July 14–18, 2024 | Yuxi Liu, Lianghao Xia, Chao Huang
The paper "SelfGNN: Self-Supervised Graph Neural Networks for Sequential Recommendation" addresses the challenges of sequential recommendation by proposing a novel framework called Self-Supervised Graph Neural Network (SelfGNN). The main contributions of this work are:
1. **Framework Overview**: SelfGNN integrates short-term collaborative graph encoding and multi-level long-term sequential learning to capture both dynamic and static user interests.
2. **Short-term Collaborative Graph Encoding**: The model divides the global user-item graph into multiple short-term graphs based on time intervals, using Graph Convolutional Networks (GCNs) to propagate collaborative information.
3. **Multi-level Long-term Sequential Learning**: It models long-term user and item representations at different granularities, including interval-level and instance-level sequence modeling.
4. **Personalized Self-Augmented Learning**: A self-augmented learning task is designed to correct short-term interactions based on long-term user interests, enhancing robustness and adaptability.

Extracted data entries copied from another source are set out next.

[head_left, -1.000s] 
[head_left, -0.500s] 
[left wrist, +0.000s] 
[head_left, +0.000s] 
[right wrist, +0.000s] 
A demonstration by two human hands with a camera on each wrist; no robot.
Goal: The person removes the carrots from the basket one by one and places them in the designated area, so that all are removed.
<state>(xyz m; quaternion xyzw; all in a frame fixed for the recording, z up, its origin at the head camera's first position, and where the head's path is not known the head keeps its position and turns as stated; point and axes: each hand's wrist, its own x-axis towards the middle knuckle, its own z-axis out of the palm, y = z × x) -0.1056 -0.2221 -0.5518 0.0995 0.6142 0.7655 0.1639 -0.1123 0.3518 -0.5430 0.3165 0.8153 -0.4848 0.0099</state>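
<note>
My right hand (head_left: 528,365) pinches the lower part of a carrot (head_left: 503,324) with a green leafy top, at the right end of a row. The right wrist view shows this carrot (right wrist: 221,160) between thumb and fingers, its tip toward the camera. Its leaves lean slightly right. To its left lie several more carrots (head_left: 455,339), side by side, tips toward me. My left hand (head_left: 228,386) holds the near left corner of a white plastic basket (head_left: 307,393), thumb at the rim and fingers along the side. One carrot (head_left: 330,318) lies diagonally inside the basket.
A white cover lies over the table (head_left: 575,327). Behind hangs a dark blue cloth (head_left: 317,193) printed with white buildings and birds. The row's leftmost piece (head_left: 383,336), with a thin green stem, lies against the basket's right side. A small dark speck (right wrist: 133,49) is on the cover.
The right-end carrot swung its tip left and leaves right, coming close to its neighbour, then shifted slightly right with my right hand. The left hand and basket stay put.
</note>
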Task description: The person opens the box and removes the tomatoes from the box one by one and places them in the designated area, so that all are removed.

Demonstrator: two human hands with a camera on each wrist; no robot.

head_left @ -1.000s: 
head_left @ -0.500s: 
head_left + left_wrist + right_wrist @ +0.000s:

The paper also includes a detailed analysis of the model's theoretical and computational complexities, as well as extensive experiments on four real-world datasets (Amazon-book, Gowalla, Movielens, and Yelp) to demonstrate the effectiveness of SelfGNN in handling data noise and sparsity. The results show that SelfGNN outperforms various state-of-the-art baselines, particularly in scenarios with high noise levels and sparse data. The paper concludes by discussing future directions, including adaptive dynamic short-term graph partitioning techniques.The paper "SelfGNN: Self-Supervised Graph Neural Networks for Sequential Recommendation" addresses the challenges of sequential recommendation by proposing a novel framework called Self-Supervised Graph Neural Network (SelfGNN). The main contributions of this work are:
1. **Framework Overview**: SelfGNN integrates short-term collaborative graph encoding and multi-level long-term sequential learning to capture both dynamic and static user interests.
2. **Short-term Collaborative Graph Encoding**: The model divides the global user-item graph into multiple short-term graphs based on time intervals, using Graph Convolutional Networks (GCNs) to propagate collaborative information.
3. **Multi-level Long-term Sequential Learning**: It models long-term user and item representations at different granularities, including interval-level and instance-level sequence modeling.
4. **Personalized Self-Augmented Learning**: A self-augmented learning task is designed to correct short-term interactions based on long-term user interests, enhancing robustness and adaptability.
The paper also includes a detailed analysis of the model's theoretical and computational complexities, as well as extensive experiments on four real-world datasets (Amazon-book, Gowalla, Movielens, and Yelp) to demonstrate the effectiveness of SelfGNN in handling data noise and sparsity. The results show that SelfGNN outperforms various state-of-the-art baselines, particularly in scenarios with high noise levels and sparse data. The paper concludes by discussing future directions, including adaptive dynamic short-term graph partitioning techniques.